Consider a town in a which a single factory is the only employer. The local government enacts a minimum wage above the monopolistic wage but below the competitive equilibrium wage.
a. Graph and determine the effects on employment, wages, and monopsonist's marginal cost curve. On your graph indicate where the wage rate would be in a perfectly competitive industry.
b. Explain whether this minimum wage increase or decreases social welfare compared to the monopsony outcome.
a. MRC, Labor Supply, and MRP curves with minimum wage increasing closer to competitive market standards.
b. Employment increases relative to the monopsony. Welfare increases, b/c reduced DWL
A factory emits pollution into a river harming downstream users. The marginal private cost, marginal social cost, and marginal social benefit functions are given.
a. On a graph, show the socially efficient level of output and compare it to the free-market outcome.
b. Calculate the optimal tax to remedy this externality. Then explain its effect on producer and consumer surplus.
a. Graph showing MSC above MPC with DWL.
b. Pigouvian Tax (a per unit tax). Both consumer and producer surplus are decreased. Consumer surplus decreases more as taxes are passed onto the consumer.
Suppose a good is produced in a perfectly competitive market. In this market the marginal social benefit (MSB) exceeds the marginal private benefit (MPB) at every quantity. The marginal social costs (MSC) equals the marginal private cost (MPC) at every quantity.

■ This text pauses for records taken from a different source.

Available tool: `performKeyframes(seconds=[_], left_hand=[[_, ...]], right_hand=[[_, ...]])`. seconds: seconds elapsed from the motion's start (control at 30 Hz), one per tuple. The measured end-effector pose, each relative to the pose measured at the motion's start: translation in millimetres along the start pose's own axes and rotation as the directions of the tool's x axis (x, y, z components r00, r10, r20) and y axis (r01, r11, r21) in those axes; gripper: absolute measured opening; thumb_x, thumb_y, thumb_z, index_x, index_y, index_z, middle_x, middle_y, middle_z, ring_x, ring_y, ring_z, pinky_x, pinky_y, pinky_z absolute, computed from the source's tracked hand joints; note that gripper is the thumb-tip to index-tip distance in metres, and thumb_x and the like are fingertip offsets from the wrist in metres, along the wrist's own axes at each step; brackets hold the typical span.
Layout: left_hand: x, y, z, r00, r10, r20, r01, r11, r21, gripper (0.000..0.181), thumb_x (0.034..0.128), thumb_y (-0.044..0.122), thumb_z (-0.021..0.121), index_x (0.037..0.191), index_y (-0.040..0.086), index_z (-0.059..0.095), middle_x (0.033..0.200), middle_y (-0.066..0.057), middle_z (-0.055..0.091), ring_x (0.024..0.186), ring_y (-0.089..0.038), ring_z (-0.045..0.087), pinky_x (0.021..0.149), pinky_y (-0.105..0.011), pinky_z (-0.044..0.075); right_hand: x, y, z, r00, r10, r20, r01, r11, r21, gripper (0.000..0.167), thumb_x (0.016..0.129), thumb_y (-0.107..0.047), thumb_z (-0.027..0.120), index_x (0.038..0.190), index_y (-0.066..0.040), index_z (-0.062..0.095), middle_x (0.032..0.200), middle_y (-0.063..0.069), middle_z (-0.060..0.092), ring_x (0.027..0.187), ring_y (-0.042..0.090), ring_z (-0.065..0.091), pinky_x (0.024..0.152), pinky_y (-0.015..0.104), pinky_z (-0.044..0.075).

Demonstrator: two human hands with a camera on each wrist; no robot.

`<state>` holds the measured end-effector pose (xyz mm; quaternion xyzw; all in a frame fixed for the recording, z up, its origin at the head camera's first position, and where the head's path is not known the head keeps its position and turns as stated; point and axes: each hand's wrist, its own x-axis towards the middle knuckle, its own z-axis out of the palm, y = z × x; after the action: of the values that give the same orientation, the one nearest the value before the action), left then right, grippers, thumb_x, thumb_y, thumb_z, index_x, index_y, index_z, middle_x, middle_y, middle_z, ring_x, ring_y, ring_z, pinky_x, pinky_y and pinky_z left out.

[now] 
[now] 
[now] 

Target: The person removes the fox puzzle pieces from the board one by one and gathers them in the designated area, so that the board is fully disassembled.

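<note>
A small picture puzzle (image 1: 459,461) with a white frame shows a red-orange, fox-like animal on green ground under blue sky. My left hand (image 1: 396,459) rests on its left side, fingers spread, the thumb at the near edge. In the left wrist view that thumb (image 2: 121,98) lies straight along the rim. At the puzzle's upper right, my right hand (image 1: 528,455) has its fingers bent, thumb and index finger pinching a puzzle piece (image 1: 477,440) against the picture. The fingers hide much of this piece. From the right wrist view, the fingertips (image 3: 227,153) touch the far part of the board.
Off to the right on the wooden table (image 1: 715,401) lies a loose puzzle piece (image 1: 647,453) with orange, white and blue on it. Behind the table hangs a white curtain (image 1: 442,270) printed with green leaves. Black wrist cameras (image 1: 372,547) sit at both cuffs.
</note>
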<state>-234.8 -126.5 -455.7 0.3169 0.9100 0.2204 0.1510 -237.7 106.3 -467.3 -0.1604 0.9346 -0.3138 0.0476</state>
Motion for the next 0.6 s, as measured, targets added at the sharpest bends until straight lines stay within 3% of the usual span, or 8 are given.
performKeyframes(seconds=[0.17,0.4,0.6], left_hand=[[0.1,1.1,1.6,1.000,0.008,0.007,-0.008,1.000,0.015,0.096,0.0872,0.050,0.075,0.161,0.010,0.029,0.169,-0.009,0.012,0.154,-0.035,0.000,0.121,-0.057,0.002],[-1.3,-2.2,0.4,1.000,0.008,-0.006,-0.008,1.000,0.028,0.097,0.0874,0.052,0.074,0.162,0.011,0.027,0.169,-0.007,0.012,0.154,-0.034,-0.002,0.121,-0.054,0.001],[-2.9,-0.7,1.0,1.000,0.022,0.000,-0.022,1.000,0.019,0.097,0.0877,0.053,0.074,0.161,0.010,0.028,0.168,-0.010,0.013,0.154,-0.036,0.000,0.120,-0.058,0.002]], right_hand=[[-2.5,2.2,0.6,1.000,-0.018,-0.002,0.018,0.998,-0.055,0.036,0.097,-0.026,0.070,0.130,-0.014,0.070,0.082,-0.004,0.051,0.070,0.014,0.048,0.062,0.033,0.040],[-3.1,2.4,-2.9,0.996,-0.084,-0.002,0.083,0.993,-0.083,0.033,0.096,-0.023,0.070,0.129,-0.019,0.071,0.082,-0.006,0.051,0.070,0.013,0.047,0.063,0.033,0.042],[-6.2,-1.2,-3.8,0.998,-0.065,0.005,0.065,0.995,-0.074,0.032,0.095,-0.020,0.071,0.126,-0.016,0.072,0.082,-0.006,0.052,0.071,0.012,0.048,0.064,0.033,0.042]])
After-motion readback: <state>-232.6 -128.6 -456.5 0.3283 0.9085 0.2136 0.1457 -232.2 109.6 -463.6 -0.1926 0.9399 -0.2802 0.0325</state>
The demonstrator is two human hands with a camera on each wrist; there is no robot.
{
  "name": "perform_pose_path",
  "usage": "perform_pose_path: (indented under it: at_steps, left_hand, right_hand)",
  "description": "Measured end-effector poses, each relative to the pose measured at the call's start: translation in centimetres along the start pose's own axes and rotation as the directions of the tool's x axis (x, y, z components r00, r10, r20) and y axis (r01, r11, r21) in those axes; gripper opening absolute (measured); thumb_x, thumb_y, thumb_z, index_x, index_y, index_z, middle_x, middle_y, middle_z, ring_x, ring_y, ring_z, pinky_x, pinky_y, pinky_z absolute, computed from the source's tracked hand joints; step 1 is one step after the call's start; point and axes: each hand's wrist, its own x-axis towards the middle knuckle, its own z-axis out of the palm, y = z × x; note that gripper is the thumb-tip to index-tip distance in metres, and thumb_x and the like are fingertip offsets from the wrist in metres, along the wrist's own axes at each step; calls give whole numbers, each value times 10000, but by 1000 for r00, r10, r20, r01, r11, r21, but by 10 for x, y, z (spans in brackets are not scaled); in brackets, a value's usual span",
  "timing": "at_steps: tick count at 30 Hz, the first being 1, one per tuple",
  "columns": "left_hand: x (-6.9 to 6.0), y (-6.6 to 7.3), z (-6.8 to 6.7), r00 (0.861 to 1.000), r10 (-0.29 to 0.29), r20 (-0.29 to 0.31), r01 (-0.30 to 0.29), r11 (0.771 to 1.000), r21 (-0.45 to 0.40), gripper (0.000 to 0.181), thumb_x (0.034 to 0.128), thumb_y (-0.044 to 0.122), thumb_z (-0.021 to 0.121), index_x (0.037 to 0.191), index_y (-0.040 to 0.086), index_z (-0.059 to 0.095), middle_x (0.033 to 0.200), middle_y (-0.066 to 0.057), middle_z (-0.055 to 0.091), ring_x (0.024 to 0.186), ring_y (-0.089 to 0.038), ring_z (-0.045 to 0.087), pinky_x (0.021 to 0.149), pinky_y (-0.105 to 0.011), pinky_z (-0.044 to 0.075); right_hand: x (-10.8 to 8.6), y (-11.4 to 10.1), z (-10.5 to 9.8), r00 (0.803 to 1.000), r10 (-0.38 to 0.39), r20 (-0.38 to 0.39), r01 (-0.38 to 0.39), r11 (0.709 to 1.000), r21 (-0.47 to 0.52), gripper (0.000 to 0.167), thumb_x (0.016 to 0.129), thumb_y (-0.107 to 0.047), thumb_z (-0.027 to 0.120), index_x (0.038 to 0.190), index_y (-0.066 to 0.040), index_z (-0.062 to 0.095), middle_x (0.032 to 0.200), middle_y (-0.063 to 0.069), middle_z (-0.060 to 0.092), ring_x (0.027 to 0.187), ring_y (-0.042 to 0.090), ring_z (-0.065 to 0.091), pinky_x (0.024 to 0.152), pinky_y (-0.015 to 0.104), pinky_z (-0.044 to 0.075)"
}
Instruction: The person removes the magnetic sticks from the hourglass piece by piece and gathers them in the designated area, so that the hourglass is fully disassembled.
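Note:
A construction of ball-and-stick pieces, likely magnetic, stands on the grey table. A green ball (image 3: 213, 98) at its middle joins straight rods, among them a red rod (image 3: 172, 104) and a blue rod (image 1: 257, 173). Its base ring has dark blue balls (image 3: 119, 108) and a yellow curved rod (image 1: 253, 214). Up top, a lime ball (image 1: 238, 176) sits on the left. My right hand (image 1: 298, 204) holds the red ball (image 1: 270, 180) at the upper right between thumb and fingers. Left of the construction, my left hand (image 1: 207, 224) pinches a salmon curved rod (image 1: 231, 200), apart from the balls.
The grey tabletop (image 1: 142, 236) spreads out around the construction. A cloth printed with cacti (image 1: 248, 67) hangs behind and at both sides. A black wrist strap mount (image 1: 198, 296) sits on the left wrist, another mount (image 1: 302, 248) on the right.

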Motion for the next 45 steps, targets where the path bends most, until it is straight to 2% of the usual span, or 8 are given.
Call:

a. Draw a correctly labeled graph of MSB, MPB, MSC, & MPC curves and show each of the following.
i. The market equilibrium quantity, labeled Qm ii. The socially optimal quantity labeled Qs. iii. The DWL
b. Suppose the government is considering granting per unit subsidy to consumers: i. would the DWL increase, decrease, or remain the same. ii. Compared to the market equilibrium in part a would the quantity produced increase, decrease, or remain the same?
B. Deadweight loss would decrease w/a subsidy and the quantity produced would increase
Using Lorenz Curves and the Gini Coefficient, explain how transfer payments (ex: welfare) and progressive taxation can change income distribution. Illustrate with properly labeled before and after graphs.
a. Before: large gap between Lorenz Curve and line of equality with high Gini coefficient. After: smaller gap between Lorenz Curve and line of equality with lower Gini Coefficient.